:: DATA FOR ANALYSIS ::

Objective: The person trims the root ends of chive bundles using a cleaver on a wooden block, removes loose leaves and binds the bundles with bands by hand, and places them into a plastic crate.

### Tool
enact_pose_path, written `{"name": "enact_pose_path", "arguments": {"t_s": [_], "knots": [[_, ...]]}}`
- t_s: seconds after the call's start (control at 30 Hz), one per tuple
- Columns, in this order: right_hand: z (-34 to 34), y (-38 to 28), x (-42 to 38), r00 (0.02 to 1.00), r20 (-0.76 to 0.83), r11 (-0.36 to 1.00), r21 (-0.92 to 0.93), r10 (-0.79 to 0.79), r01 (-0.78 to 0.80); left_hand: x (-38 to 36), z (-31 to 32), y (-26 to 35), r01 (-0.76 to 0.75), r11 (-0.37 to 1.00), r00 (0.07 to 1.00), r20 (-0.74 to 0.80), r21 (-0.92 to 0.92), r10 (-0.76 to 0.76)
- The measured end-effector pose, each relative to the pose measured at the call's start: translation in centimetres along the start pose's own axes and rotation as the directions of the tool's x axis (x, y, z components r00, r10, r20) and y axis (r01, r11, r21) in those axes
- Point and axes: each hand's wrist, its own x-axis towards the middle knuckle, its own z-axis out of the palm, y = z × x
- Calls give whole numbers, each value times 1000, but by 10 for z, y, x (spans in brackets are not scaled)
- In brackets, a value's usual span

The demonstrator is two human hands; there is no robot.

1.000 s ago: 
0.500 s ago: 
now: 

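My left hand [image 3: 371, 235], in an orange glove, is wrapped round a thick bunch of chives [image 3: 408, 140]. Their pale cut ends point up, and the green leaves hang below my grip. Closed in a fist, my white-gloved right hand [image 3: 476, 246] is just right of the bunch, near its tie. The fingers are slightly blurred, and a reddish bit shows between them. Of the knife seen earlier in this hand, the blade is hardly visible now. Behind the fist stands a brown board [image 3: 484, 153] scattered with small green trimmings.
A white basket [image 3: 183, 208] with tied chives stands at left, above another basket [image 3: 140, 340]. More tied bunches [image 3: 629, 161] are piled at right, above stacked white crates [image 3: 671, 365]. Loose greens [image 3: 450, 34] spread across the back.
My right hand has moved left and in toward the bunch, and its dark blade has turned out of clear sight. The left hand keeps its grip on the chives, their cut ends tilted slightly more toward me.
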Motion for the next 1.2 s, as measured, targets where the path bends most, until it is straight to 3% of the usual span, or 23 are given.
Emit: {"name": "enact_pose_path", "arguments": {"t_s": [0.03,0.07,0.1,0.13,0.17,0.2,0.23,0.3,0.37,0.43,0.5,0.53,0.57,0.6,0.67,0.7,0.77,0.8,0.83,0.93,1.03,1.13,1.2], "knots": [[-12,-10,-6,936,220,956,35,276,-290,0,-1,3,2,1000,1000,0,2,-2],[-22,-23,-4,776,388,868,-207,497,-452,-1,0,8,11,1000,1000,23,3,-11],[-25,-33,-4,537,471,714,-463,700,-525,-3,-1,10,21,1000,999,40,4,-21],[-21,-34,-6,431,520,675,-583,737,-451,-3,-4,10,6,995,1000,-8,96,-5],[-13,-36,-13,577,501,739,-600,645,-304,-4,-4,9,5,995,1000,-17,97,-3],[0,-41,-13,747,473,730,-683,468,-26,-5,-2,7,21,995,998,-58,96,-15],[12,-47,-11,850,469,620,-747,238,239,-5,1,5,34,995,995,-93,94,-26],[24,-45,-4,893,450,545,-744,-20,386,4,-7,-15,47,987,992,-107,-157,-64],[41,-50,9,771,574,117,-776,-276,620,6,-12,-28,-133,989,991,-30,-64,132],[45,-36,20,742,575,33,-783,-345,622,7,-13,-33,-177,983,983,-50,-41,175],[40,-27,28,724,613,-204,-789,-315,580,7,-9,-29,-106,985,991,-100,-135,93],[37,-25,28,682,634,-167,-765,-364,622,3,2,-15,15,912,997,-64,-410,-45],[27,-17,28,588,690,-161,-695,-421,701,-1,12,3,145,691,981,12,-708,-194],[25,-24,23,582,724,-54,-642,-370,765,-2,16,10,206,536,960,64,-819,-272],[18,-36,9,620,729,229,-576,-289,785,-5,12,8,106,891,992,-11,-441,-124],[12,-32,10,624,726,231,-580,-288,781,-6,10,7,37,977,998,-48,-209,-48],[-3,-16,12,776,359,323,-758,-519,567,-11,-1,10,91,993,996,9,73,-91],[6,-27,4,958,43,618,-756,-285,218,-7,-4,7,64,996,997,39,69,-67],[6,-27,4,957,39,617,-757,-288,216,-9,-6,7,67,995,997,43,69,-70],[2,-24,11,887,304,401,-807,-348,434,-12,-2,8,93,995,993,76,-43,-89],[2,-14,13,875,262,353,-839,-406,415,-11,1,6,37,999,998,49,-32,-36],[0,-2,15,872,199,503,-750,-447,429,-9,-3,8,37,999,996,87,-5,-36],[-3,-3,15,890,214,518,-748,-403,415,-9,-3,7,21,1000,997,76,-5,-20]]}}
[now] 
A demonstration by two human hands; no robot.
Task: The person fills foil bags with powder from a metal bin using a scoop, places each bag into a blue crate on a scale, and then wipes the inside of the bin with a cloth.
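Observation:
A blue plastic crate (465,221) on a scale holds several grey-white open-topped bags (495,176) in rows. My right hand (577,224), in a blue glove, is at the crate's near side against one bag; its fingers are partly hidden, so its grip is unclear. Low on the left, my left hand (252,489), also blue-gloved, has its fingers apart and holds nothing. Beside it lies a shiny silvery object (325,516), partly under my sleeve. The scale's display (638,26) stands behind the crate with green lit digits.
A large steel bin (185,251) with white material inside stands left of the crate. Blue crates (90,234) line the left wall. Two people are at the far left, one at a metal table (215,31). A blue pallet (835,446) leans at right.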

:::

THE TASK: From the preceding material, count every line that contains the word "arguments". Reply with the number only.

SOLUTION TO THIS EXERCISE: 2